The problem: The answer must be an exact copy of the listing below.

Raw data:
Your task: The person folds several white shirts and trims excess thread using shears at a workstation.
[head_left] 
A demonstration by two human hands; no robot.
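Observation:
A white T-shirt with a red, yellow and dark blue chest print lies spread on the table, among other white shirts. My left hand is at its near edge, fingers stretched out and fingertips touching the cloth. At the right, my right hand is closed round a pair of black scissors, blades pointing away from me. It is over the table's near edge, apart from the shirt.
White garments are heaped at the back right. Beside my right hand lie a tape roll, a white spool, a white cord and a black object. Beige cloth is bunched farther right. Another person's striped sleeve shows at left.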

Written solution:
Your task: The person folds several white shirts and trims excess thread using shears at a workstation.
[head_left] 
A demonstration by two human hands; no robot.
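Observation:
A white T-shirt with a red, yellow and dark blue chest print lies spread on the table, among other white shirts. My left hand is at its near edge, fingers stretched out and fingertips touching the cloth. At the right, my right hand is closed round a pair of black scissors, blades pointing away from me. It is over the table's near edge, apart from the shirt.
White garments are heaped at the back right. Beside my right hand lie a tape roll, a white spool, a white cord and a black object. Beige cloth is bunched farther right. Another person's striped sleeve shows at left.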

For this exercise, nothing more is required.